Admittedly, Bennett would be a choice off the beaten path: He has never sought public office and represents no state. But unlike the more conventional prospects for vice president, he transcends workaday politics as the kind of figure who can capture the imagination of Americans. More effectively than any of the presidential aspirants, he has called for renewing the institutions of family, faith, and community. He does not flinch from straight talk about the nation's maladies: juvenile crime, suicide, divorce, drug abuse-and abortion. At the 1992 Republican convention, he brought the crowd to its feet when he declared that America's children are not "animals in heat" but "thinking creations of God." This would be a vice-presidential nominee who could not be ignored.

When Bennett rejected Dole's vice-presidential offer, he was true to the pattern of his extraordinary career as a Republican. That career began 14 years ago when, at age 41, while serving as President Reagan's education secretary, he switched his registration from Democratic to Republican. Julius Caesar refused the crown three times, but Bennett has since turned down even more opportunities, ranging from party chairman to presidential candidate. That prompts two tantalizing questions. Why has he said no so many times?
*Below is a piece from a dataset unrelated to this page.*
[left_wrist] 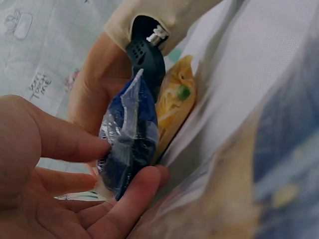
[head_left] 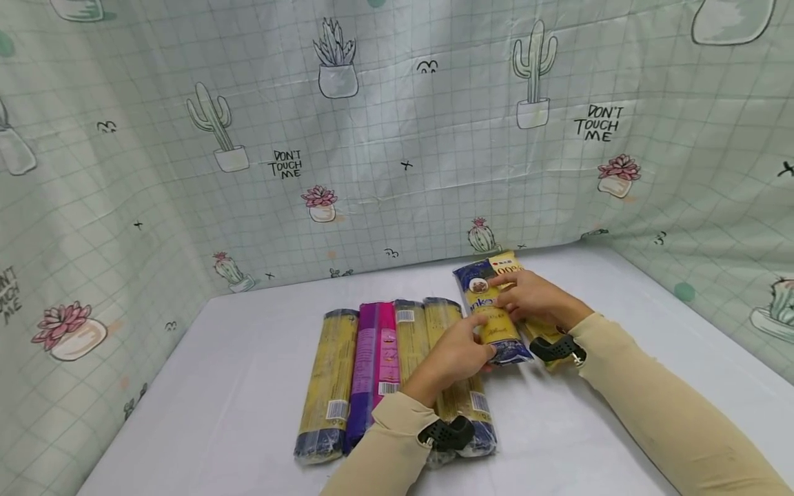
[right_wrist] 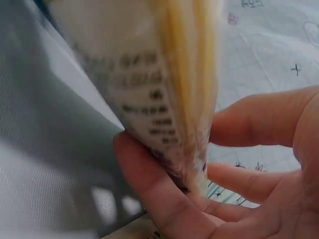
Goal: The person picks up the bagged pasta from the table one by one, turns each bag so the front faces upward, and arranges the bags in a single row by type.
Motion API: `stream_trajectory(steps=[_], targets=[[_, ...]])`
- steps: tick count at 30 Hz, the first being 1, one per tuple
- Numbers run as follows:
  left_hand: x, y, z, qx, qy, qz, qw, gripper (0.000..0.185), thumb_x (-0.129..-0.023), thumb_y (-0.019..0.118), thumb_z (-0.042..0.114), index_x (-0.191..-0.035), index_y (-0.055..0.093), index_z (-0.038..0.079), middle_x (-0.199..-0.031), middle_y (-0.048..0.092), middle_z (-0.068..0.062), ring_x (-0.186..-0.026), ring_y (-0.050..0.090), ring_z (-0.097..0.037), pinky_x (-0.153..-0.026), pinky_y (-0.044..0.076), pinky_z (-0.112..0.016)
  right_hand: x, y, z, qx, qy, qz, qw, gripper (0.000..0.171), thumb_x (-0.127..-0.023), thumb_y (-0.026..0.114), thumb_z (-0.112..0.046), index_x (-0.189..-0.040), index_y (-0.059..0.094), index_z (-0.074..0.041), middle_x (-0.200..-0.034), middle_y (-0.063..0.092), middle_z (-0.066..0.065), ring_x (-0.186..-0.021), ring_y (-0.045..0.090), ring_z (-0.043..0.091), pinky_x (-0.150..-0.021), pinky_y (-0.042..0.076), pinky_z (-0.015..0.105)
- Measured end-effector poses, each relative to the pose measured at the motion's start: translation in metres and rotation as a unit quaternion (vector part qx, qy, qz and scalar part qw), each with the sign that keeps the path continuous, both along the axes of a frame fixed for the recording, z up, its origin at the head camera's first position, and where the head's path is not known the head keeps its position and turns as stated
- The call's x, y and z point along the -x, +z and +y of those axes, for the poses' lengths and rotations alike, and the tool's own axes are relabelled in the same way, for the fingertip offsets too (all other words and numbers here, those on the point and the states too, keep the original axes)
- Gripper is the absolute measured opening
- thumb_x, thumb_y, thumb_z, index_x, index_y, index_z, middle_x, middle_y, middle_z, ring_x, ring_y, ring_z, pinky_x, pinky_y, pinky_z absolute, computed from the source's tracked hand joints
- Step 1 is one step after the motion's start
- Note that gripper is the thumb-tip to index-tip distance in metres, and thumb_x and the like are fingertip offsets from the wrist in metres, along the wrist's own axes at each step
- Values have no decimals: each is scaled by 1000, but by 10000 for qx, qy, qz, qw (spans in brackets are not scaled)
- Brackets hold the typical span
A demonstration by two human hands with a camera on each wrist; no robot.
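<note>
Backdrop: pale green gridded sheeting (head_left: 397,138) printed with potted cacti and the words "DON'T TOUCH ME", hung on three sides of a white table (head_left: 248,386).

Item 1: blue-and-yellow pasta packet (head_left: 493,313), lying near the back centre-right of the table, its long axis running away from the person. It is held at both ends. In the left wrist view its crimped dark blue end (left_wrist: 127,144) stands between thumb and fingers.

Item 2: left hand (head_left: 455,355), beige sleeve and black wrist strap. Thumb and fingers are curled round the near end of the blue-and-yellow pasta packet, grasping it.

Item 3: right hand (head_left: 536,296), same sleeve and strap. Fingers lie over the far half of the packet; the right wrist view shows thumb and fingers (right_wrist: 149,189) closed round a packet end, grasping it.

Item 4: second yellow packet (head_left: 540,331), just beside the held one on its right, largely hidden under the right hand and wrist.

Item 5: row of four long packets, side by side and touching, left of the hands: yellow packet with dark blue end (head_left: 329,386), purple-and-pink packet (head_left: 375,358), and two further yellow packets (head_left: 412,337), the rightmost one (head_left: 442,318) partly covered by the left forearm.
</note>
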State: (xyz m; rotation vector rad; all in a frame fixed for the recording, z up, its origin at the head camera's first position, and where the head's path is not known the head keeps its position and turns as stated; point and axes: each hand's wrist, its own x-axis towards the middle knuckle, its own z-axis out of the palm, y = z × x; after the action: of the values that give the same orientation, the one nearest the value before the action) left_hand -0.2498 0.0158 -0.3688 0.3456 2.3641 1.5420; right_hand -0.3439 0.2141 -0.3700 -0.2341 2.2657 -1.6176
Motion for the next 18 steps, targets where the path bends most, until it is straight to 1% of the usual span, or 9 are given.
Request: stream_trajectory(steps=[3, 6, 11, 15, 18], targets=[[0, 2, -2, 314, 10, 98, 9995, 56, -94, 69, 11, -146, 51, 11, -98, 65, -6, -68, 68, -21, -63, 53, -30, 1, 1, -3, -187, -61, 34, 9998, 61, -94, 61, -2, -149, 38, 7, -127, 55, 28, -83, 64, 22, -69, 58, 33], [-1, 3, -3, 433, -89, 102, 9990, 59, -95, 69, 18, -148, 48, 9, -101, 66, -6, -71, 68, -21, -66, 52, -30, 2, 1, -4, -321, -58, 66, 9994, 60, -94, 61, -2, -149, 38, 7, -131, 53, 30, -89, 66, 24, -72, 59, 36], [-2, 3, -3, 617, -246, 80, 9978, 61, -96, 69, 23, -150, 46, 7, -110, 67, -5, -74, 67, -19, -69, 52, -31, -1, 5, -2, -571, 38, 120, 9983, 60, -96, 60, -3, -149, 35, 10, -135, 50, 34, -98, 67, 28, -78, 59, 40], [-1, 2, -2, 739, -293, 109, 9968, 59, -96, 68, 26, -148, 48, 5, -116, 66, -6, -74, 67, -18, -72, 53, -32, -4, 11, 3, -616, 112, 36, 9980, 59, -97, 57, -5, -149, 33, 11, -134, 50, 34, -95, 68, 29, -81, 59, 42], [-1, 0, -1, 864, -358, 206, 9954, 57, -97, 67, 28, -145, 51, 4, -117, 67, -5, -73, 66, -15, -75, 53, -33, -6, 14, 7, -526, 187, -58, 9984, 57, -100, 55, -7, -149, 32, 11, -129, 54, 32, -91, 69, 28, -82, 58, 43]])
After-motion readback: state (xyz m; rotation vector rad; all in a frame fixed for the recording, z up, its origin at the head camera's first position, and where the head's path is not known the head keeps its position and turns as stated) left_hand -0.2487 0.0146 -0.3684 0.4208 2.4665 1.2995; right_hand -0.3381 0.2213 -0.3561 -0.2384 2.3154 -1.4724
And why do the offers keep coming?

Bennett's muscular personality and aggressive intellectuality have made him a natural for GOP headhunters. He should be all the more appealing now because of the mess the party has made with the Catholic vote. To be elected, Bush must appeal to these voters. There is a ready supply of Catholic governors who might team with Bush: George Pataki of New York, Tom Ridge of Pennsylvania, John Engler of Michigan, Tommy Thompson of Wisconsin, Frank Keating of Oklahoma. These are politicians who happen to be Catholic. But Bennett, in contrast, is a Catholic who, if not quite a politician, has been engaged in political activities for many years.

This distinction is critically important. For all of his being educated at Williams and Harvard, and devoting his early career to academic pursuits, and living today as a multimillionaire author and lecturer, Bennett still evokes an aura of the gritty, savvy urban Catholic who is ideologically attracted to Republicans but culturally put off by them. "I'm from Brooklyn, Roman Catholic, always thought of the Democrats as the party of the people and the Republicans as the country-clubbers," he told me in 1986, in explaining why it had taken him so long to become a Republican. "To leave the Democrats was like leaving the Catholic Church."

From the moment he signed up with the party, Bennett was recruited vigorously-and unsuccessfully-for a more active role. Registered to vote in his wife's hometown of Charlotte, N.C., he was urged by Sen. Jesse Helms to run for that state's other Senate seat. When he changed his registration to his own home in Maryland, members of that state's desiccated Republican party pleaded with him to run for the Senate from there. In between, he had been sought out for a Senate run from his native state of New York. As early as 1988, a "Draft Bennett" presidential movement was formed, and friends tried well in advance to launch a 1996 campaign. During the Bush administration, Bennett actually agreed to serve as Republican national chairman, then reneged when his brother Robert (later to be Bill Clinton's lawyer) pointed to vast conflict-of-interest problems with his profession as an author. The V.P. offer from Dole was the most recent that Bennett has spurned.